Job Purpose
Provide end-to-end AI governance oversight to ensure AI initiatives are compliant, ethical, secure, and risk-managed, while enabling responsible innovation.
Key Responsibilities
- Own and maintain the organization's AI Governance framework, policies, and standards aligned with regulatory and business expectations.
- Act as the central authority for AI risk decisions, including approval, rejection, and escalation of AI use cases.
- Establish and operate an AI risk classification and assessment process aligned with EU-style risk-based governance.
- Maintain a centralized AI inventory covering internal, external, and vendor-provided AI systems.
- Define minimum Responsible AI controls covering human oversight, transparency, data governance, security, and fairness.
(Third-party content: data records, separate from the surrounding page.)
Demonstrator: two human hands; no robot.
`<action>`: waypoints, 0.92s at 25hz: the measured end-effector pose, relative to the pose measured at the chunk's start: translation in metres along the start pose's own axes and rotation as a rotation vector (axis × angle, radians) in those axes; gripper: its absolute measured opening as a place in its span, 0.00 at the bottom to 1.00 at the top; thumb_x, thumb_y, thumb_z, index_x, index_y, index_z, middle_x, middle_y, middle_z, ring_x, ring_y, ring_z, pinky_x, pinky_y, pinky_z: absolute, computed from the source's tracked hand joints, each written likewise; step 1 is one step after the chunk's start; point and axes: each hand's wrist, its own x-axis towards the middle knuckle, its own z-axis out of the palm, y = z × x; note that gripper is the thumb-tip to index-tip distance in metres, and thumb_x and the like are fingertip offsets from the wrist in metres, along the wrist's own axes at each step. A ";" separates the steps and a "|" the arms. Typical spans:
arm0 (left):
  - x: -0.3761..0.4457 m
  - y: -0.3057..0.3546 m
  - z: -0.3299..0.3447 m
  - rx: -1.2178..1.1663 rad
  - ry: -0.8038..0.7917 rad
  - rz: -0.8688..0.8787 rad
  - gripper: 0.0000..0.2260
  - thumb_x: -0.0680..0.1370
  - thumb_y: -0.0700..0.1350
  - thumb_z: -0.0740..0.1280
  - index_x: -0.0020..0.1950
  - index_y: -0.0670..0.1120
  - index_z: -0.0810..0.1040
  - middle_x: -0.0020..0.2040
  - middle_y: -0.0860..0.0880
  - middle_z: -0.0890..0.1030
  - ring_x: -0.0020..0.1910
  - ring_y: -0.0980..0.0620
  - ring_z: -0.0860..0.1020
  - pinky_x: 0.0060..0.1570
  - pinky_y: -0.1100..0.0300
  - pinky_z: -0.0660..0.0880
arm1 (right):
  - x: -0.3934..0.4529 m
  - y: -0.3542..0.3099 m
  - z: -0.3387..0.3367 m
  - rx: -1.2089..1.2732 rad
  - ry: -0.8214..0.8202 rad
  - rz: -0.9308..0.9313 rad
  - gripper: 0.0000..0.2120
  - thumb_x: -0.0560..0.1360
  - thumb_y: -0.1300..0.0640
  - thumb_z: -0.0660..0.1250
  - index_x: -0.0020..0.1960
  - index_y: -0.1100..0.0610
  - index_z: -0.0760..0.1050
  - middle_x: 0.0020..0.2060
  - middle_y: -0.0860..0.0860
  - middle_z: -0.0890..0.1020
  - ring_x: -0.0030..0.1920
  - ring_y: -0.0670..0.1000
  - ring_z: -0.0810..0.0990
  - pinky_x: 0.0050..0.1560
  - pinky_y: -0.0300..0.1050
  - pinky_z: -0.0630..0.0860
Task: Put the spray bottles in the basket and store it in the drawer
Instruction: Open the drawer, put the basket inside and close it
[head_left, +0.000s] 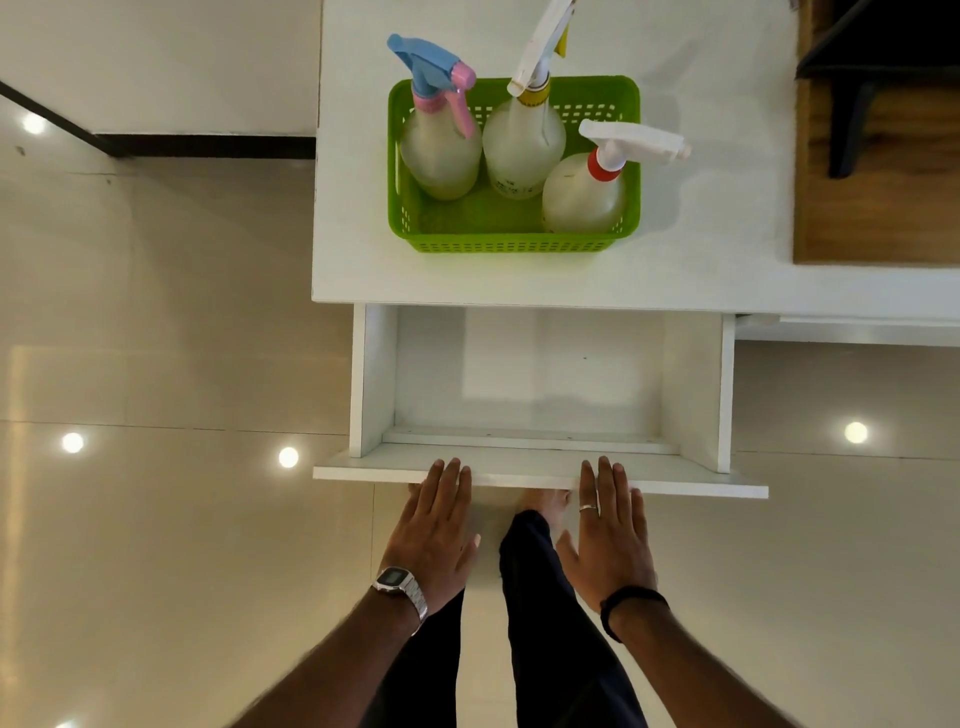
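Note:
A green plastic basket (511, 241) stands on the white cabinet top (701, 249). Three spray bottles stand upright in it: one with a blue and pink trigger (441, 150) at the left, one with a white and yellow trigger (522, 145) in the middle, one with a white trigger and red collar (587, 195) at the right. Below it a white drawer (530, 384) is pulled out and holds nothing. My left hand (434, 535) and my right hand (610, 535) are flat with fingers apart, fingertips over the drawer's front panel (691, 483).
A wooden surface (878, 208) with a dark stand lies at the far right of the cabinet top. Glossy beige floor tiles (156, 467) surround the cabinet. My legs in dark trousers (545, 613) stand right in front of the drawer.

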 end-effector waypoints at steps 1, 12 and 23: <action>-0.005 0.001 0.002 0.005 -0.001 -0.001 0.36 0.78 0.55 0.67 0.81 0.40 0.63 0.81 0.40 0.65 0.80 0.39 0.65 0.72 0.44 0.72 | -0.005 0.000 0.004 -0.003 -0.008 0.003 0.43 0.79 0.45 0.62 0.81 0.58 0.39 0.81 0.59 0.44 0.81 0.60 0.42 0.80 0.59 0.48; -0.050 0.009 0.031 0.003 -0.037 0.023 0.37 0.72 0.57 0.71 0.77 0.41 0.71 0.77 0.42 0.72 0.75 0.41 0.73 0.68 0.50 0.77 | -0.051 0.000 0.036 -0.006 -0.130 0.055 0.43 0.80 0.42 0.56 0.78 0.55 0.29 0.80 0.57 0.36 0.80 0.57 0.34 0.80 0.55 0.40; 0.025 -0.032 -0.046 -0.427 0.192 -0.068 0.26 0.85 0.55 0.56 0.82 0.48 0.61 0.83 0.50 0.61 0.82 0.51 0.61 0.81 0.55 0.60 | 0.029 0.016 -0.046 0.142 0.104 0.078 0.36 0.82 0.39 0.46 0.82 0.58 0.42 0.82 0.55 0.49 0.82 0.53 0.44 0.81 0.52 0.46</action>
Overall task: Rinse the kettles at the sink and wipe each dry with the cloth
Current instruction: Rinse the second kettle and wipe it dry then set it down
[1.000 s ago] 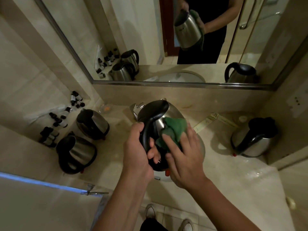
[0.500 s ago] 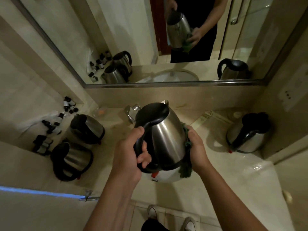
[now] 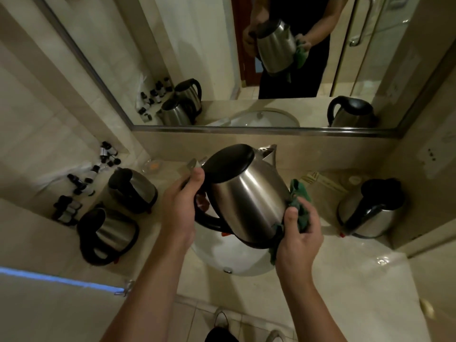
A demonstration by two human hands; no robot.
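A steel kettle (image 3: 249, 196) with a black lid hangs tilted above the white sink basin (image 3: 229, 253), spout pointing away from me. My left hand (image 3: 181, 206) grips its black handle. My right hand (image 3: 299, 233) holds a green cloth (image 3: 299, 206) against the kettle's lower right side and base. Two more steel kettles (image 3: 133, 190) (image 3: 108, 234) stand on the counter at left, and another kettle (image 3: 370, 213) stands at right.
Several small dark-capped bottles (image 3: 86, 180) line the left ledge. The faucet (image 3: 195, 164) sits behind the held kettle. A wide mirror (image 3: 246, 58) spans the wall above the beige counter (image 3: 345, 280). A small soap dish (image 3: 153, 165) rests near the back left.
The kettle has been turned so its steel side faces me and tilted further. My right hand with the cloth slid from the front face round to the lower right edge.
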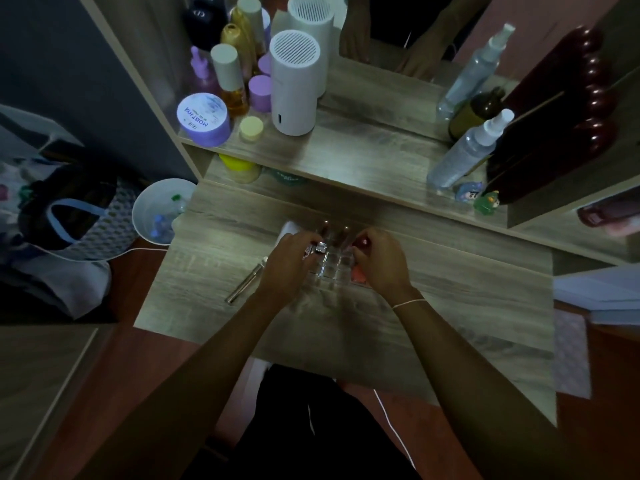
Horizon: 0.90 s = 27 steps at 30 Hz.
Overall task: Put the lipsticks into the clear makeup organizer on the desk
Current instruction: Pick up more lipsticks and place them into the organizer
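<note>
The clear makeup organizer (334,266) stands in the middle of the wooden desk (450,306), its grid of cells partly hidden by both hands. My left hand (289,258) is at its left side, fingers closed on a silver-capped lipstick (320,247) over a left cell. At the right side, my right hand (379,258) holds a dark red lipstick (363,242). Two brownish lipsticks (334,230) stand in the far cells. A long silver tube (244,284) lies on the desk left of the organizer. Something orange-pink (358,277) shows under my right hand.
A raised shelf (363,157) behind the desk carries a white cylindrical device (294,88), a purple jar (204,119), bottles, a spray bottle (464,157) and small figurines (485,202). A white bin (152,209) and a dark bag (69,209) sit on the floor at left.
</note>
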Each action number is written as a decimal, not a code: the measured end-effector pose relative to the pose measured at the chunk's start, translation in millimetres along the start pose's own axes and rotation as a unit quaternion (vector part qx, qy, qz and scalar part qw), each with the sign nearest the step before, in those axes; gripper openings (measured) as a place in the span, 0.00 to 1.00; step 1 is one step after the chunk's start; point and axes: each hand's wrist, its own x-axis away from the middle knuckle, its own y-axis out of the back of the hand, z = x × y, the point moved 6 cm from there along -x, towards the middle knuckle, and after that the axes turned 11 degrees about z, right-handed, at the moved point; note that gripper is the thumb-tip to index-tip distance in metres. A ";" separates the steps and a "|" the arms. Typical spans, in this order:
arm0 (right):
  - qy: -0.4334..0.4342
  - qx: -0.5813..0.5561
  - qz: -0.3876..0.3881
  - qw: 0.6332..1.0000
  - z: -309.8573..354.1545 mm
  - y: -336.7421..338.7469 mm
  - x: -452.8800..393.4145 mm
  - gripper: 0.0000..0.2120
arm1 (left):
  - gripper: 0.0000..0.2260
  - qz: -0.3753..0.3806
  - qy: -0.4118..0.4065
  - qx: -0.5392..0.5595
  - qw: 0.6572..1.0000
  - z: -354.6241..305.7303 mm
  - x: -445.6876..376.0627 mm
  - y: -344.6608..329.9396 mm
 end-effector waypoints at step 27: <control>-0.003 0.004 -0.021 1.000 2.3 -5.1 3.0 0.09 | 0.12 -0.013 -0.016 0.006 1.000 -4.1 2.3 3.2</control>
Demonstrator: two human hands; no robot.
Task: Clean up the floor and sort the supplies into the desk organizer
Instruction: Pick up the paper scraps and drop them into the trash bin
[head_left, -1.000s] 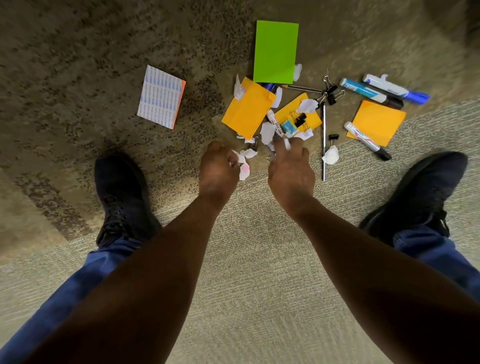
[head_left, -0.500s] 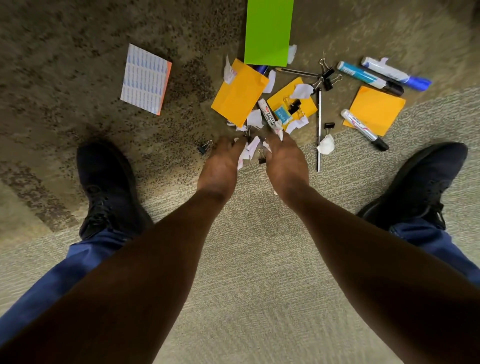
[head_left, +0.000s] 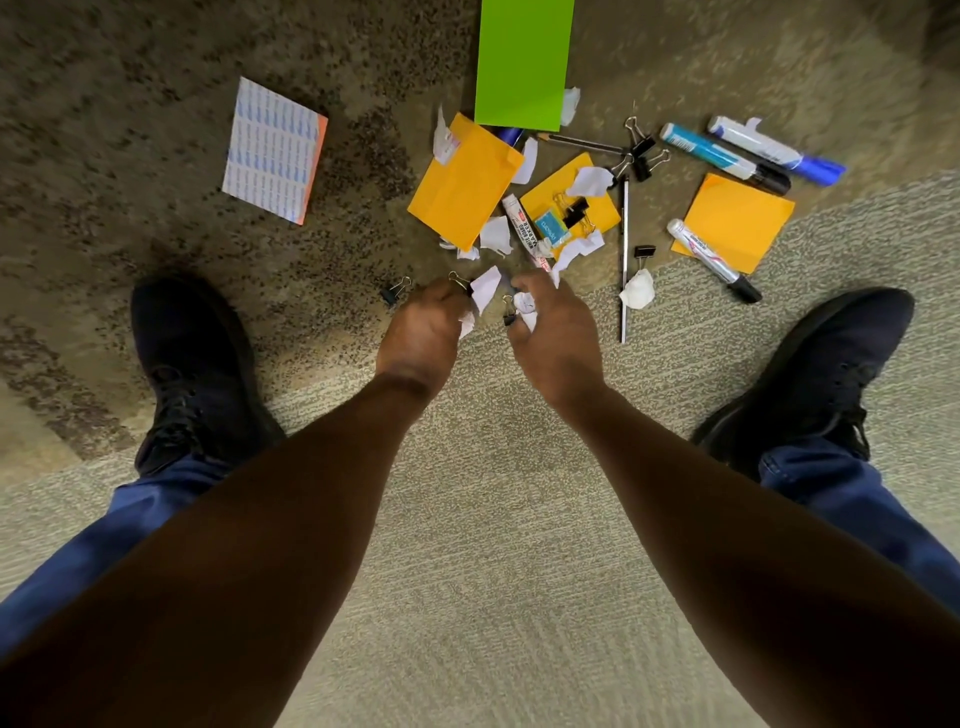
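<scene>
Floor clean-up, early stage. Left hand (head_left: 423, 332) and right hand (head_left: 553, 338), each now curled round white paper scraps (head_left: 488, 288) newly lifted; markers (head_left: 724, 158), binder clips (head_left: 640, 153) remain strewn on floor (head_left: 483, 467); organizer unseen.

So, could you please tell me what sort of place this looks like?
Probably an office or a classroom: patterned commercial carpet, with whiteboard markers, binder clips and sticky-note pads scattered over it. No desk or walls show.
</scene>
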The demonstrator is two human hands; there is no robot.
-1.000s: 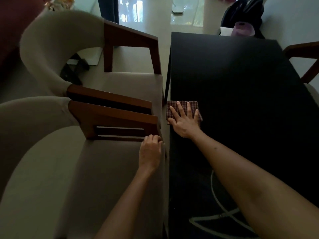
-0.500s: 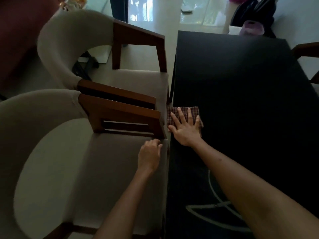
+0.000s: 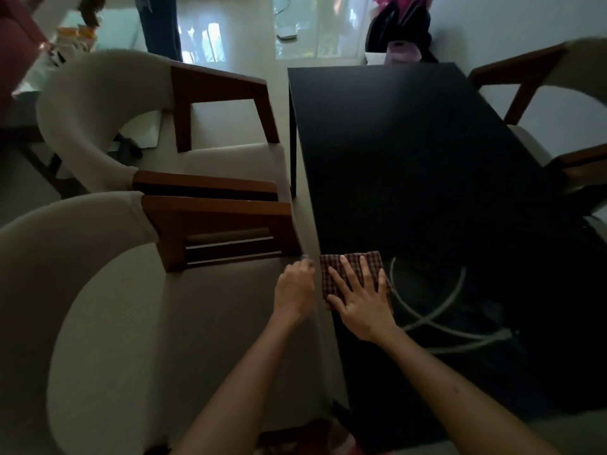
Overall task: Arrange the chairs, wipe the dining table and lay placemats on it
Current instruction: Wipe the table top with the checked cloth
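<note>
While the right hand (image 3: pixel 363 298) lay flat with its fingers spread and straight on a checked cloth (image 3: pixel 353 269), it pressed that cloth against the near left edge of the black table (image 3: pixel 410 152), low in the middle of the frame. Part of the cloth showed beyond the fingertips and to either side of the hand. The left hand (image 3: pixel 294 290) sat just beside it, on the front right corner of the seat of the nearest chair (image 3: pixel 108 307), its fingers curled down over the seat's edge next to the table; how firmly it gripped could not be told. This chair, cream padded with a brown wooden armrest, filled the lower left of the frame. A second chair (image 3: pixel 98 106) of the same kind stood behind it in the upper left, the two armrests almost touching. A third chair (image 3: pixel 542 93) stood at the table's far side, at the right edge of the frame. Pale curved lines (image 3: pixel 437 310) crossed the tabletop just right of the cloth. Beyond the table's far end, at the top of the frame, a pink object (image 3: pixel 402 49) stood before a dark bag (image 3: pixel 397 24).
</note>
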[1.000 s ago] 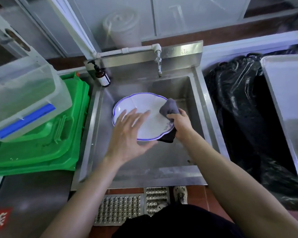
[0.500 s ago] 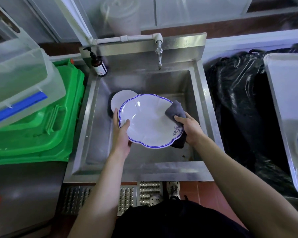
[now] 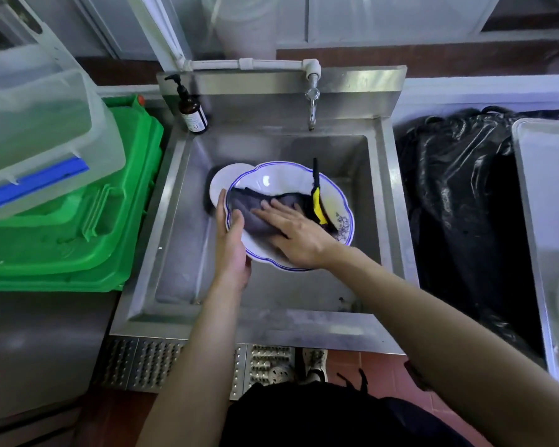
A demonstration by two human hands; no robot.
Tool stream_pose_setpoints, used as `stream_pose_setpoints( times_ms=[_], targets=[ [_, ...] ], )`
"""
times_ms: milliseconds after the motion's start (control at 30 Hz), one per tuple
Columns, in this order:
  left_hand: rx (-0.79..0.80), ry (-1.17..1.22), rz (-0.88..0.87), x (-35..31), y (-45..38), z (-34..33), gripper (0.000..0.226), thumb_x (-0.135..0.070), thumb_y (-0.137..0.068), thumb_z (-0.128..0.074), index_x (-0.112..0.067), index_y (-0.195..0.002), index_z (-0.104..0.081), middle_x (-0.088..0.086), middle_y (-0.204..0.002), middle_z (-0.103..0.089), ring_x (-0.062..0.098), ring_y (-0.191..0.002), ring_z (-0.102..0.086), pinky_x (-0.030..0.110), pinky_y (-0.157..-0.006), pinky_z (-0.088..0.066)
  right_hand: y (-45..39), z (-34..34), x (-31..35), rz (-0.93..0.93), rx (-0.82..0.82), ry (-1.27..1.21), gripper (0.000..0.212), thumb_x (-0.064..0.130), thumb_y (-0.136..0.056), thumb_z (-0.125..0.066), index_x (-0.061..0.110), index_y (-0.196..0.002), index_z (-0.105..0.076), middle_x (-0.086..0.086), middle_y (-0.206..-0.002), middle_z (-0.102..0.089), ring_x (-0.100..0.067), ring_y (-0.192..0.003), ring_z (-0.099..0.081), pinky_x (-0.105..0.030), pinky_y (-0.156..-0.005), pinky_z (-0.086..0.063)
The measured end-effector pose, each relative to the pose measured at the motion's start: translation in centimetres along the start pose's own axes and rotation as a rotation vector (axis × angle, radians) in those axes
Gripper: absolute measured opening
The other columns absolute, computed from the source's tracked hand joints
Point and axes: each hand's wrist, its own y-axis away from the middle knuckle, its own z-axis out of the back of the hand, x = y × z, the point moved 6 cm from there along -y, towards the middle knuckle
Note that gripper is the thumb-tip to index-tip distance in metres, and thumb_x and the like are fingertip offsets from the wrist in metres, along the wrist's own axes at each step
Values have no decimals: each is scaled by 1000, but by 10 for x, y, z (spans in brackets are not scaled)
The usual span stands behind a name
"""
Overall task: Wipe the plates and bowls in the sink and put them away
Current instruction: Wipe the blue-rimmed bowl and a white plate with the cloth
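The plate (image 3: 299,188), white with a blue scalloped rim and a small blue flower print on its right side, is held tilted above the basin of the steel sink (image 3: 376,201), near the middle. The sink fills the centre of the view, with a tap (image 3: 312,101) on a white pipe over its back wall and a brown pump bottle (image 3: 192,112) on its back left corner. To the left of the sink lie stacked green bins (image 3: 88,227) with a clear plastic box (image 3: 42,124) on top of them. To the right is a black bag (image 3: 459,201), and beyond it a steel tray (image 3: 546,201) at the frame edge. A smaller white dish (image 3: 220,185) sits in the sink behind the plate's left edge, partly hidden by it. A grey cloth (image 3: 255,214) with a black and yellow tag is spread inside the plate. The right hand (image 3: 296,235) lies flat on the cloth, fingers straight and spread, pressing it against the plate's inner face. The left hand (image 3: 231,240) grips the plate's left rim, thumb hooked over the inside edge and fingers behind the rim, mostly out of sight. A shoe (image 3: 315,364) shows on the red floor below the sink front, beside a studded metal grate (image 3: 152,366).
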Motion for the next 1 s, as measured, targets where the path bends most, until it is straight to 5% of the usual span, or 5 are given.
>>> stream_pose_setpoints(
  times_ms=[167, 400, 567, 833, 1000],
  targets=[
    [-119, -50, 38, -1, 8, 27, 46, -29, -112, -56, -34, -158, -53, -3, -151, -66, 23, -137, -65, 56, -119, -49, 48, 10, -50, -38, 340, 36, 61, 14, -105, -47, 44, -158, -47, 14, -171, -35, -13, -160, -24, -36, -132, -13],
    [-53, -108, -34, 7, 1, 15, 53, -35, -107, -59, -32, -159, -51, -3, -159, -59, 24, -149, -54, 59, -125, -40, -1, -6, -55, -118, 42, 46, 74, 8, -101, -47, 30, -169, -28, 4, -178, -15, -14, -165, -6, -54, -132, -6],
    [-123, -108, -7, 7, -16, 36, 61, -40, -103, -64, -38, -161, -48, -7, -161, -56, 21, -149, -54, 57, -124, -43, 55, -18, -32, 2, 181, -137, 67, 2, -98, -49, 32, -157, -52, 10, -164, -47, -2, -149, -37, -14, -119, -24],
    [-62, -65, 7, 27, -1, 7, 52, -24, -113, -53, -38, -163, -45, -12, -161, -56, 15, -148, -54, 52, -124, -43, 20, -12, -67, -259, 37, -83, 76, 17, -87, -36, 24, -162, -45, -1, -172, -34, -18, -163, -23, -43, -134, -7],
    [-193, -48, 43, 35, -8, 26, 60, -30, -106, -61, -40, -163, -45, -12, -160, -57, 17, -146, -56, 53, -123, -45, 64, -21, -44, -98, 85, -113, 57, 7, -94, -50, 28, -145, -65, 7, -149, -64, -16, -138, -56, -33, -117, -41]
  ],
)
- Review AI use cases across the lifecycle (design, build, deploy, operate) and ensure required controls are implemented before go-live.
- Coordinate with Legal, Compliance, Security, and Data Governance on AI-related risks and regulatory obligations.
- Oversee third-party and vendor AI risk assessments and contractual governance requirements
- Monitor deployed AI systems for ongoing risk, incidents, and material changes, and manage escalation and remediation.
- Ensure AI documentation, record-keeping, and evidence are audit-ready and regulator-ready
- Prepare and present AI risk posture, key issues, and decisions to management and relevant committees.
- Promote awareness and understanding of Responsible AI principles across business and technical teams.
Qualifications
- Bachelor's degree in Computer Science, Information Technology, Information Systems, Engineering, Cybersecurity, or a related field; a Master's degree in Cybersecurity, Technology Risk, Data Science, or IT Governance is an advantage
- Minimum 7 years of hands-on experience in IT risk management, technology risk, information security, compliance, data governance, or audit within a regulated or financial services environment
- Practical, end-to-end understanding of the AI/ML lifecycle (use-case intake, data preparation, model development, deployment, monitoring) and associated risks such as bias, explainability, data quality, model drift, and misuse.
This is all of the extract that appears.